Exercise requirements
Below are the records; tally the lines in them that include the word "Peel" and reply with the number alone.

Items from a data source
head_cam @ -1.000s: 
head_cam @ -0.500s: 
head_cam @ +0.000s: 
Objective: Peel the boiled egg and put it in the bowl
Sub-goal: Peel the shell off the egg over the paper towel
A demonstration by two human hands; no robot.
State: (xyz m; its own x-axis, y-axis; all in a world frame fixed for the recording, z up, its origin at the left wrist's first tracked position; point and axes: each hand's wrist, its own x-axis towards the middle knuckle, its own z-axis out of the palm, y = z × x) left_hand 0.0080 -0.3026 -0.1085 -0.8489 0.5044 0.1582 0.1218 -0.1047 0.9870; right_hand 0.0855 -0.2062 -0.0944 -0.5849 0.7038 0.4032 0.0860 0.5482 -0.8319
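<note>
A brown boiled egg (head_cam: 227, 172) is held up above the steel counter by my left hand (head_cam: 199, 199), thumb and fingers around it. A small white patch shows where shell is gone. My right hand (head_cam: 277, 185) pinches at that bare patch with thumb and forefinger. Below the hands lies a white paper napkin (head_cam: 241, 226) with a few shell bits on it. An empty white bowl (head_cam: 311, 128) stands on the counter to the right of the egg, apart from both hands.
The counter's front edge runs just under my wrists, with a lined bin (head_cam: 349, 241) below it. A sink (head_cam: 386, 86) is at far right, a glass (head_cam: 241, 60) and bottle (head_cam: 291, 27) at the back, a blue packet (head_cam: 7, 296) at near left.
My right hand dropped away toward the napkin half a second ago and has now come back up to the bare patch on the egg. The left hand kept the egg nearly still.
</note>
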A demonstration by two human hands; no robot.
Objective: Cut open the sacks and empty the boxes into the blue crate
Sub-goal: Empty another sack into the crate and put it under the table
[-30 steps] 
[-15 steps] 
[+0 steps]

Problem solution
2